Em Goiás, apenas dois casos são suspeitos, um homem e uma mulher, que aguardam diagnóstico. Outros três casos contabilizados pelo Ministério já foram descartados por exames no Estado, cujos resultados foram concluídos na tarde de sexta-feira – embora ainda aparecessem no quadro oficial ontem. Já em Mato Grosso, um dos que não registram nem suspeitas da doença, o governo informou, em nota, que a estrutura hospitalar permanece em alerta, com o Hospital Universitário Júlio Müller como referência e com uma unidade de retaguarda, que é o Hospital Estadual Santa Casa.

Especialistas elogiam propostas

Infectologistas ouvidos pela reportagem disseram que as ações dos planos de contingência locais precisam levar em consideração os erros e os acertos da estratégia adotada na China para conter o avanço do vírus. Epicentro da epidemia, algumas decisões adotadas pelas autoridades chinesas podem ter contribuído para a exaustão do sistema de saúde e a sensação de pânico na população

Para os especialistas, o atendimento domiciliar previsto por alguns Estados é uma ótima opção para os casos de menor gravidade, poupa recursos financeiros e libera os leitos e recursos médicos para quadros mais graves – incluindo o de outras doenças. “Na China, parece ter havido a intenção de internar todos os casos suspeitos e confirmados e isso levou ao colapso do sistema, sem que conseguissem atender a toda a demanda. E ainda trouxe problemas para outros tratamentos de saúde. Por ser uma situação inédita, pensou-se que essa era a melhor opção”, avalia Francisco de Oliveira Junior, médico do Instituto de Infectologia Emílio Ribas.

Com as informações adquiridas atualmente sobre o impacto do vírus, se sabe que a maior parte das pessoas apresenta sintomas leves e sem complicações, podendo ser tratada em casa. Por isso, os especialistas avaliam como acertada a estratégia de atendimento domiciliar. No entanto, destacam que é preciso pensar em duas etapas para esse formato, com monitoramento ativo e passivo dos pacientes, de acordo com o total de casos confirmados.

Monitoramento ativo é o que tem ocorrido até esse momento no País, com as secretarias de Saúde ligando e visitando as pessoas com suspeita de terem contraído o coronavírus. Também é o que tem ocorrido com os dois casos confirmados da doença, de viajantes de São Paulo que trouxeram o vírus da Itália – ambos são acompanhados.

“Ligar periodicamente, perguntando se a pessoa melhorou ou piorou, indagar sobre a temperatura, e se houve algum novo sintoma, é muito eficaz. Mas pode não ser viável e sustentável se o número de contaminados foi muito alto”, diz Oliveira Junior Nesse caso, segundo ele, pode ser criada uma central de atendimento para orientar a população e colher informações sobre o estado de saúde delas.

O infectologista Jean Gorinchteyn lembra que o atendimento domiciliar também pode aproveitar a estrutura e a experiência das equipes já existentes do programa de Saúde da Família. “Aproveitando as equipes que já estão implementadas em determinadas cidades ou regiões dos grandes centros. Assim, as pessoas evitam grandes deslocamentos para os hospitais sem ficar negligenciadas.”
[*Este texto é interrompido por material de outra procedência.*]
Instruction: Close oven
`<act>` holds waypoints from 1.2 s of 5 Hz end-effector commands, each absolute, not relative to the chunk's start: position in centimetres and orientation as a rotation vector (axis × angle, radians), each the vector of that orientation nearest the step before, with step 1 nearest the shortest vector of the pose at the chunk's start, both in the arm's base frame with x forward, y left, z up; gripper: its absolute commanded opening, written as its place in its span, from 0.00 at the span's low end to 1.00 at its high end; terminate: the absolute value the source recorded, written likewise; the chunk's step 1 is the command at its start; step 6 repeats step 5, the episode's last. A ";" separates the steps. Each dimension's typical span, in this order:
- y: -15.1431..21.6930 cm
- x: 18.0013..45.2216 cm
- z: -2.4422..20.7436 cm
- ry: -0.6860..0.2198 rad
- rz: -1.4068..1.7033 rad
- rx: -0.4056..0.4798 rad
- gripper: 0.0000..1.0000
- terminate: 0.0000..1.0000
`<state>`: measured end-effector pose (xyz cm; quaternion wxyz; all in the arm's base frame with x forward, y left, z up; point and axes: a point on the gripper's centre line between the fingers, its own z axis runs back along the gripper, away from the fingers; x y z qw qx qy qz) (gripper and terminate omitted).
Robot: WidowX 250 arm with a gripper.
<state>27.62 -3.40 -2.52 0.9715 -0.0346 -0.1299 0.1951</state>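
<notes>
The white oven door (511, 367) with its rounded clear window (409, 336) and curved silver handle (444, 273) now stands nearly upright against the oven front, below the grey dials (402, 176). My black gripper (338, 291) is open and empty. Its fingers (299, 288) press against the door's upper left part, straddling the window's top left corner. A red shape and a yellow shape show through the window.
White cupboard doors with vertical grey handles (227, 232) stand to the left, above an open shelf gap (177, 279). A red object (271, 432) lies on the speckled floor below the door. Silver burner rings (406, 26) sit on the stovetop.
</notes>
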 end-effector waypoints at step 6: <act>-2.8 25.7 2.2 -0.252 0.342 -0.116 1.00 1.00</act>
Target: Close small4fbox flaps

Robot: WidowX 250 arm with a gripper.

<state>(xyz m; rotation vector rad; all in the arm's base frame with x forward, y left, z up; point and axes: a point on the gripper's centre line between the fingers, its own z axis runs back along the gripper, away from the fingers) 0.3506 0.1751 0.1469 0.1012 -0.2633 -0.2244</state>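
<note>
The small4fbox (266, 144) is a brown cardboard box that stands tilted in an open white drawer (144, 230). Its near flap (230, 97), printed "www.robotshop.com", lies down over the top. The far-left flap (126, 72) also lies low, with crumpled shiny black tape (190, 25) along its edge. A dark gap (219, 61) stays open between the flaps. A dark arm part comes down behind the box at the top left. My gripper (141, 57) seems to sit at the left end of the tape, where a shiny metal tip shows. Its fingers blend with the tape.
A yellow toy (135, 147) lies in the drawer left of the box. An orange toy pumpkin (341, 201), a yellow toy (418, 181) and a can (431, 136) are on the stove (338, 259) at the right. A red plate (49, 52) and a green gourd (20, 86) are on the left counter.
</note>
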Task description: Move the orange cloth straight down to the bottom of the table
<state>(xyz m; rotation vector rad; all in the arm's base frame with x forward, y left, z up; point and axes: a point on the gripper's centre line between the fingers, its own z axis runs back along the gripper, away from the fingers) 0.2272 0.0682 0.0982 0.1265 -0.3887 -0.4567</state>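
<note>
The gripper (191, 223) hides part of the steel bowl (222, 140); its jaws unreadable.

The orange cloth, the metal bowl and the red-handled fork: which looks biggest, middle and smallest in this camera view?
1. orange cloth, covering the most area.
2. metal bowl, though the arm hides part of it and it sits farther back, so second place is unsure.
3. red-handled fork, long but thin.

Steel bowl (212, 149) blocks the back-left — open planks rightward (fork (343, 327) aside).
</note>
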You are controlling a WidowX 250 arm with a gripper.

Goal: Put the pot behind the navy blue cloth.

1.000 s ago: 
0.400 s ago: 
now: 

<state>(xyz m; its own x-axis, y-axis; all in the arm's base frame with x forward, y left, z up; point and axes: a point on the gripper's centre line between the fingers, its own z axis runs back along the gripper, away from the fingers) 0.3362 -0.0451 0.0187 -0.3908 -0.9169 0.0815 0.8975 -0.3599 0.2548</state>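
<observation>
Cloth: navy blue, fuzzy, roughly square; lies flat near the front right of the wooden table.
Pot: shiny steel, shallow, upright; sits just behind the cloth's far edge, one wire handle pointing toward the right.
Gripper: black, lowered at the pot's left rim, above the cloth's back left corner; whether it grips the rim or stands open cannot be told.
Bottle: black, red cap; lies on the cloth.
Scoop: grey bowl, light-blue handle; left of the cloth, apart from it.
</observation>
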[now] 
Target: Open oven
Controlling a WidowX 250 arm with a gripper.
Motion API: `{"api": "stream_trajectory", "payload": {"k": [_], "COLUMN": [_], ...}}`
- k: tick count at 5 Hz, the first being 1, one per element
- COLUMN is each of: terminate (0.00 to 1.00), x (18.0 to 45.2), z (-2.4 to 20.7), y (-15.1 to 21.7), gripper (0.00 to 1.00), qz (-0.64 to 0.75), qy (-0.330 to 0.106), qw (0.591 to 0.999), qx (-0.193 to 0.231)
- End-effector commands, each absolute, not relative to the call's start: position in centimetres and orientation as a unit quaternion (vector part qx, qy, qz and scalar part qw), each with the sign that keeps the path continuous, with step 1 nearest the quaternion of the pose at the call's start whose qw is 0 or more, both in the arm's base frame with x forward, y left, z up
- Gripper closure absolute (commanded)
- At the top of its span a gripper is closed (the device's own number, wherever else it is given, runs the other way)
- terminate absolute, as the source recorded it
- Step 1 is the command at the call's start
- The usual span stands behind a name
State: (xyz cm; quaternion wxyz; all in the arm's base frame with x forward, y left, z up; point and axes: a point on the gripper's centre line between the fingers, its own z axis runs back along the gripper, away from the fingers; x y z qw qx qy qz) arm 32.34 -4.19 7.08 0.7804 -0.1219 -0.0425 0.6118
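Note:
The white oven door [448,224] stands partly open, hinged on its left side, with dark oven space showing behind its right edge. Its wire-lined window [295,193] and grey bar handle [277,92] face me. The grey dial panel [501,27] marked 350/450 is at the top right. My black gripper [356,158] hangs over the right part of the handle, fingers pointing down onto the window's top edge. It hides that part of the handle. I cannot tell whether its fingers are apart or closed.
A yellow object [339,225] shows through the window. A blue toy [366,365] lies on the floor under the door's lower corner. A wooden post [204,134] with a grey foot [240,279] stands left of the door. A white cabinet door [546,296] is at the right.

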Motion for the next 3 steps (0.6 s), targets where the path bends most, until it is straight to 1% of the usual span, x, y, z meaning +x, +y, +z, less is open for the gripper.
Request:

Outro ponto que destacam dos planos de contingência são as campanhas de prevenção. Para os infectologistas, elas são uma das ações mais importantes no controle do coronavírus e também de outras doenças. “Temos uma oportunidade importante de introduzir novos hábitos à população e assim prevenir outros tipos de doença no futuro”, diz Oliveira Júnior.

Hábitos

Para Gorinchteyn, no entanto, é importante que as campanhas não foquem apenas em ações educativas e propagandas, mas também em um esforço mais ativo para induzir a mudança de hábitos na população. “Seria interessante se ônibus e vagões do metrô tivessem dispensadores de álcool em gel nas portas. É uma prática importante para um ambiente de grande aglomeração e baixa circulação de ar. Na época do H1N1, práticas parecidas foram adotadas por restaurantes e lanchonetes, perduram até hoje e viraram rotina para muitos.” As informações são do jornal O Estado de S. Paulo.